Accounting fraud definition
/What is Accounting Fraud?
Accounting fraud is the intentional manipulation of financial statements or tax returns for personal or corporate gain. For example, a business might overstate its revenue, understate its expenses, overstate its assets, or understate its liabilities. Managers, accountants, or other employees may engage in accounting fraud. A person who engages in accounting fraud is subject to criminal prosecution.
Several situations involving accounting fraud are noted below:
Overstating revenue. A business keeps its books open for several days past month-end in order to record additional sales transactions in the prior month.
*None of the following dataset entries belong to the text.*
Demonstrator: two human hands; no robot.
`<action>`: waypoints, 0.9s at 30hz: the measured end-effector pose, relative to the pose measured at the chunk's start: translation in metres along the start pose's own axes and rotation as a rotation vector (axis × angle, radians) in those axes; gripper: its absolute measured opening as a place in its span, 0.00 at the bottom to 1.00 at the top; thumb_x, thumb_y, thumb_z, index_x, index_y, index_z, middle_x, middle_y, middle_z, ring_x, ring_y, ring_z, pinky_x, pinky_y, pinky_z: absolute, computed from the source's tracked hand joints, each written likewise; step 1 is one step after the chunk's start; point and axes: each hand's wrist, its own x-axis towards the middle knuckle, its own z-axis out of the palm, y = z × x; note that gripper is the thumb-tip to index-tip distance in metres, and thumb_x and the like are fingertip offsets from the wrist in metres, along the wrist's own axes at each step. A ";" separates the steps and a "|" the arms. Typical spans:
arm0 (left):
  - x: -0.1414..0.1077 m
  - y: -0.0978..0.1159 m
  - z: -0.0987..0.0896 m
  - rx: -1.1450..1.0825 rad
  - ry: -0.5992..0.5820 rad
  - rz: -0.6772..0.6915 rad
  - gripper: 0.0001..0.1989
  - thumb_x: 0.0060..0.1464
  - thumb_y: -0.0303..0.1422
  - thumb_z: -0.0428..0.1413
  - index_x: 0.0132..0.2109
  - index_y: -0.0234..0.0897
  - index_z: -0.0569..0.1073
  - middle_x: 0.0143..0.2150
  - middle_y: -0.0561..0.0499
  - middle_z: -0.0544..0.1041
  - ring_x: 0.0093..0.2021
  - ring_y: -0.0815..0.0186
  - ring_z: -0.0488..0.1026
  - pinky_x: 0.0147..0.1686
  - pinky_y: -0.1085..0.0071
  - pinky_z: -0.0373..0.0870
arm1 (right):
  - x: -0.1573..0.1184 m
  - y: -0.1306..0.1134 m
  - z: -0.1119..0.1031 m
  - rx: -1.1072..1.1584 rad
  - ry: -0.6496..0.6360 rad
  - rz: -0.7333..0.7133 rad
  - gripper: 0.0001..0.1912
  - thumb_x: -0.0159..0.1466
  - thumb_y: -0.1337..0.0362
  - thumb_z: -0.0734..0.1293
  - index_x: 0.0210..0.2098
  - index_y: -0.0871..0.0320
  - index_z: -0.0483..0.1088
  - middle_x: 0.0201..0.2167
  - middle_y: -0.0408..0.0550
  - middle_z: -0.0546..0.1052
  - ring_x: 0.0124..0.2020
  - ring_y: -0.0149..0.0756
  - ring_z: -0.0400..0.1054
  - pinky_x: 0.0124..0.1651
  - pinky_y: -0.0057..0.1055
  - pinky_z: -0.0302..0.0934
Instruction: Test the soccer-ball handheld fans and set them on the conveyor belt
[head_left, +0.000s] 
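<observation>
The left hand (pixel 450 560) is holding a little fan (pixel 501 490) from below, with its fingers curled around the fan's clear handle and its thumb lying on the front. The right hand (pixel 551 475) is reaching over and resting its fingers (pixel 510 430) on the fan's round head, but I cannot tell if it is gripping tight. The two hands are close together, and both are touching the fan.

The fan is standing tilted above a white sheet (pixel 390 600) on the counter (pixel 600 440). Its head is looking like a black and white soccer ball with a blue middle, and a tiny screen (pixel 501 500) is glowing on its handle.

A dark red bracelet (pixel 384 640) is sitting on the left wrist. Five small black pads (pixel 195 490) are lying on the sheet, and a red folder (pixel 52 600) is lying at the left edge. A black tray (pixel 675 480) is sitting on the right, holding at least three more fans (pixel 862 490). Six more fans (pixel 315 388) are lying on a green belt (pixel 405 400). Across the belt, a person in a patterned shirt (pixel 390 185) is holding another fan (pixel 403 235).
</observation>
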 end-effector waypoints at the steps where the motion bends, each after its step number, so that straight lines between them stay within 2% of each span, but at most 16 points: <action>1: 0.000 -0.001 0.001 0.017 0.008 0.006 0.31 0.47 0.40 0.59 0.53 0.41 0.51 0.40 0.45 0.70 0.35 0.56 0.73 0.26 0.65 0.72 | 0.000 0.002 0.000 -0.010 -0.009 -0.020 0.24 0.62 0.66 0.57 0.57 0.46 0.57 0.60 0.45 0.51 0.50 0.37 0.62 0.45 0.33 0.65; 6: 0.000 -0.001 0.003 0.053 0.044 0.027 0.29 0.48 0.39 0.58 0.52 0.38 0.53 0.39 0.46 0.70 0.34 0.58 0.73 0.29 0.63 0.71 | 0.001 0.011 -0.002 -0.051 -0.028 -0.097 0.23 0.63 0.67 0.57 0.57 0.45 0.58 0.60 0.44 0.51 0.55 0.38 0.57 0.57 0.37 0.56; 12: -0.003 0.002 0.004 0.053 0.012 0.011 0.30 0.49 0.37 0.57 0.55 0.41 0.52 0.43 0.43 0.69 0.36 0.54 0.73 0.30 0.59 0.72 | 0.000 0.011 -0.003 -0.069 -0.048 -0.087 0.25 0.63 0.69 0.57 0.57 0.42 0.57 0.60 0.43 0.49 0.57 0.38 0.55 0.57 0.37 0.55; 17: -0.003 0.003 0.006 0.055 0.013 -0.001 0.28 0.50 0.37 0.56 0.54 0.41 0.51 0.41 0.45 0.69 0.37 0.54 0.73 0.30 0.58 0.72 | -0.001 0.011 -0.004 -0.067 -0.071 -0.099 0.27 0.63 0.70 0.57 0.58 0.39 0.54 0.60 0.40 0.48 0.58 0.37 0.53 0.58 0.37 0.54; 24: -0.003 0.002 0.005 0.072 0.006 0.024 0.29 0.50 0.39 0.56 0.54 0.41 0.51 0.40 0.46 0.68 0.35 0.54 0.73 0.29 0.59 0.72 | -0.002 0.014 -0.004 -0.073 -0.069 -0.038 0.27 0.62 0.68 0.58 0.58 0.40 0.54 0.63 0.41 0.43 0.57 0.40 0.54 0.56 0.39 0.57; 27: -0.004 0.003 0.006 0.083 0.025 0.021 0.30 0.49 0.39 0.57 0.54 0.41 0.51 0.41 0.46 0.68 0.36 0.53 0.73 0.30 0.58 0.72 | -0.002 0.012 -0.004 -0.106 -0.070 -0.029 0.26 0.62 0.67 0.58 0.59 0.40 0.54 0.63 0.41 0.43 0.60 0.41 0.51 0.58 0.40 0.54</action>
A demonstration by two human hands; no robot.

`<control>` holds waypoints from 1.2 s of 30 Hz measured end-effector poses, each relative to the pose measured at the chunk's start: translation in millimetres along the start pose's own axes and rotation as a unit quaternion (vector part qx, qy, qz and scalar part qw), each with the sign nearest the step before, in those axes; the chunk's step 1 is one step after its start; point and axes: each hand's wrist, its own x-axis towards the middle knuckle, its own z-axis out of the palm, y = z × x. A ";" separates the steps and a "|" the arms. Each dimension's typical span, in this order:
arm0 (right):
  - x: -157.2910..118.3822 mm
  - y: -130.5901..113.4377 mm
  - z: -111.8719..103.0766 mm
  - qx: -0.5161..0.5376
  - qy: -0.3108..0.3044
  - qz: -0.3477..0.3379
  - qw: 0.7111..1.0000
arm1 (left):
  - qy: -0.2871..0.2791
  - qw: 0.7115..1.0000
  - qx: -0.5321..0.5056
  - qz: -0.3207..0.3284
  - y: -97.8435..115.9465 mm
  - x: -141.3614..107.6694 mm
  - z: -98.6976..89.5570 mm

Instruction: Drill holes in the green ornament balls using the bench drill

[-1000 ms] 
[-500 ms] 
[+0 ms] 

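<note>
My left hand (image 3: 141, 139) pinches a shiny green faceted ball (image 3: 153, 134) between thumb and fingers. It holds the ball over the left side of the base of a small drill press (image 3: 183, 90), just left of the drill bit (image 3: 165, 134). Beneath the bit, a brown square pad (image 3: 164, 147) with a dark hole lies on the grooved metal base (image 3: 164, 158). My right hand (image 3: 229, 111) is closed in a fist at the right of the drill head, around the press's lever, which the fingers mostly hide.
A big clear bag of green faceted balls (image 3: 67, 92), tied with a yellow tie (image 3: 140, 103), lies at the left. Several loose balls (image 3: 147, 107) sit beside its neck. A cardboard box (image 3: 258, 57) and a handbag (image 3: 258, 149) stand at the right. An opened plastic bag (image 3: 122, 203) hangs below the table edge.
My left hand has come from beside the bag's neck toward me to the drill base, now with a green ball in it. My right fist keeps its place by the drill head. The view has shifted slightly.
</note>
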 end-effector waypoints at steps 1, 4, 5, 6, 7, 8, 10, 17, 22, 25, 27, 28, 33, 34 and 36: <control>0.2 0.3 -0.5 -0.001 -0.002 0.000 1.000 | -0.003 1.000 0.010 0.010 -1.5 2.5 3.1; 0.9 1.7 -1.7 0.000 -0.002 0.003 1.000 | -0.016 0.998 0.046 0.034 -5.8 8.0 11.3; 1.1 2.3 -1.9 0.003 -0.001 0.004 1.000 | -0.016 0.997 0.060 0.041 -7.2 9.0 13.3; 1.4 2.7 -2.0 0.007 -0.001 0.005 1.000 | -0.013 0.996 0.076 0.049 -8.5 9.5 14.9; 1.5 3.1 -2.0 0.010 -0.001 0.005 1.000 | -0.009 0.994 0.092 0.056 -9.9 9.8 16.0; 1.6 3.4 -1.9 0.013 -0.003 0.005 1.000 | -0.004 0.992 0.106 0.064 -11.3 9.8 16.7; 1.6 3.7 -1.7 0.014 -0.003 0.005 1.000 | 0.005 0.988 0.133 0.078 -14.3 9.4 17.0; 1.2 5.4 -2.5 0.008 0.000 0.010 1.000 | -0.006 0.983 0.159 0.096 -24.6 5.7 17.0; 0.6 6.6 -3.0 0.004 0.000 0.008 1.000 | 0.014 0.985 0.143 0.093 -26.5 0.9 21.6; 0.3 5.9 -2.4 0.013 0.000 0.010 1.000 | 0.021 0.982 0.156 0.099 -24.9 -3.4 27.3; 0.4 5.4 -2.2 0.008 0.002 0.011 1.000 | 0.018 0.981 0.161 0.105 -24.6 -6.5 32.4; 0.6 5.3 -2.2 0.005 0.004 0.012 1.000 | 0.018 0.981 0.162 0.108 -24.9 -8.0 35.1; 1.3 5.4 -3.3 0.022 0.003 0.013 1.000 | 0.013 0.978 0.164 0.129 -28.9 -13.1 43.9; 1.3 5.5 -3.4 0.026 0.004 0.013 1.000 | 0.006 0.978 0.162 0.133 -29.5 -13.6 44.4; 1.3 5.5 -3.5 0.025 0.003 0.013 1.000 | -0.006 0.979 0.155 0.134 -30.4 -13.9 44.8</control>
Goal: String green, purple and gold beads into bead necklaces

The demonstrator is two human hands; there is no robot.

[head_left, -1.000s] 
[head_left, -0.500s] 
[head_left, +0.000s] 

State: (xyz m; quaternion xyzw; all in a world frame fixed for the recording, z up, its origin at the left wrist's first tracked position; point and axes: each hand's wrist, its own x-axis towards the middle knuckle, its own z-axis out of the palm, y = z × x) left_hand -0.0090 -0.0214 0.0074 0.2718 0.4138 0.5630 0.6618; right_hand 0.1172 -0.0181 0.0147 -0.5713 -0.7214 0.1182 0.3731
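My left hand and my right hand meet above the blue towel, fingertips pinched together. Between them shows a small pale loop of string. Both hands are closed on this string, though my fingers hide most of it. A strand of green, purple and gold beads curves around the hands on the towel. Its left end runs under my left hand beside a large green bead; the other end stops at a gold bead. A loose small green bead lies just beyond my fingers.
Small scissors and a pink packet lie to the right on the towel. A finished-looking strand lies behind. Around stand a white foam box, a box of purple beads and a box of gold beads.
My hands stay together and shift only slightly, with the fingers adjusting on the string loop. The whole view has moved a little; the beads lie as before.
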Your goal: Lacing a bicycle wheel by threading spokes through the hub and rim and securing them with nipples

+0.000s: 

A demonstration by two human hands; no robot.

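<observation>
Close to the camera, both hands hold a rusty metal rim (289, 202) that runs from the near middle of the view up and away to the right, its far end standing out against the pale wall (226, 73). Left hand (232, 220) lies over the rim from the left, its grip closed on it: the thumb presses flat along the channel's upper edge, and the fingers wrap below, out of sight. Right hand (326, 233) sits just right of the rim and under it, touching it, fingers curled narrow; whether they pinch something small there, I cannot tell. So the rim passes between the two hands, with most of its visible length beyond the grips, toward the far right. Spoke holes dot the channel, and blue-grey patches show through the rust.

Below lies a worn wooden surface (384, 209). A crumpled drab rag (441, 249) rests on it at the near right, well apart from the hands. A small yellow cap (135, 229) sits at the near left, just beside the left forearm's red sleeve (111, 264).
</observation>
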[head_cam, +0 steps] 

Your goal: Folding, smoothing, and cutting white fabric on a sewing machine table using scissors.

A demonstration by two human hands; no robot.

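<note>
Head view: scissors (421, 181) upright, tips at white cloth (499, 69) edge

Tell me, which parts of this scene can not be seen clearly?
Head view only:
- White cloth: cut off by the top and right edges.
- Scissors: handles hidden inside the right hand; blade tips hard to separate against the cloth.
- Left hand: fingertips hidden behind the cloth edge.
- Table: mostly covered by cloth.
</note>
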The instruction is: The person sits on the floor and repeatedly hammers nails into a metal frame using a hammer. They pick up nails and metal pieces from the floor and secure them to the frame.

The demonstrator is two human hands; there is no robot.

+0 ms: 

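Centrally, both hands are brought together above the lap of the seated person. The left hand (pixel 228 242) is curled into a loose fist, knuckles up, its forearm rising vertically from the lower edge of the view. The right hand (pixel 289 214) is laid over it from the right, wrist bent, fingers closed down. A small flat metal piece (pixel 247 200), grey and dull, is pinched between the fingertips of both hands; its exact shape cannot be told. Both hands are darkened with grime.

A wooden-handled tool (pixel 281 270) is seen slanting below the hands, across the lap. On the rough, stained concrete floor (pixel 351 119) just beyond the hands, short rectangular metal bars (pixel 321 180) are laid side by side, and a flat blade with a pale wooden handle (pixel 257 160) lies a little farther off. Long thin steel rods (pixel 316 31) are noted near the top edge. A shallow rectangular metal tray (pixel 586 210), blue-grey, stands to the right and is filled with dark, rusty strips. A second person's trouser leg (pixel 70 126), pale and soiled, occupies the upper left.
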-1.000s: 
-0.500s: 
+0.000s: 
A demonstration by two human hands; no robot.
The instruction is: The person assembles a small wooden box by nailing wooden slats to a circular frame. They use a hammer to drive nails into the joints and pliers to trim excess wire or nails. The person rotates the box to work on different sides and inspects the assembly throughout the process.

Doing so overstates revenue in that month, though it will also understate revenues in the following month, which will have a significantly smaller number of days in which to generate revenue. Businesses that overstate their revenue are always taking revenue away from a future period in order to recognize it now, so the fraud tends to continue for multiple periods into the future.
Understating expenses. A business neglects to accrue expenses for services consumed within the month but not yet billed to the business. This is an understatement of expenses, and is most commonly pursued when management wants to report unusually strong results to investors or lenders. The downside of understating expenses is that it results in more taxable income, on which taxes must be paid in the near term.
Overstating assets. A business neglects to record depreciation expense. This overstates assets. Another way to overstate assets is to reduce the capitalization limit, which is the threshold dollar value above which a supplier billing is recorded as an asset. A cap limit reduction results in more expenditures being classified as assets, which reduces expenses.
Understating liabilities. A business withholds several supplier invoices at month-end, so that they are not recorded within the correct period. Doing so understates liabilities.
Overstating equity. A business misclassifies a loan as an investment in the entity. Doing so reduces the reported amount of debt and replaces it with equity. When combined, these two changes make the organization look far more liquid than is really the case.
Related AccountingTools Courses
Omissions of Information
These manipulations usually involve deliberate alterations, but can also relate to the omission of information that would otherwise change the perceptions of a user of the presented information. For example, not disclosing that a company has recently been named as the defendant in a major lawsuit by a customer might be of considerable interest to the investment community.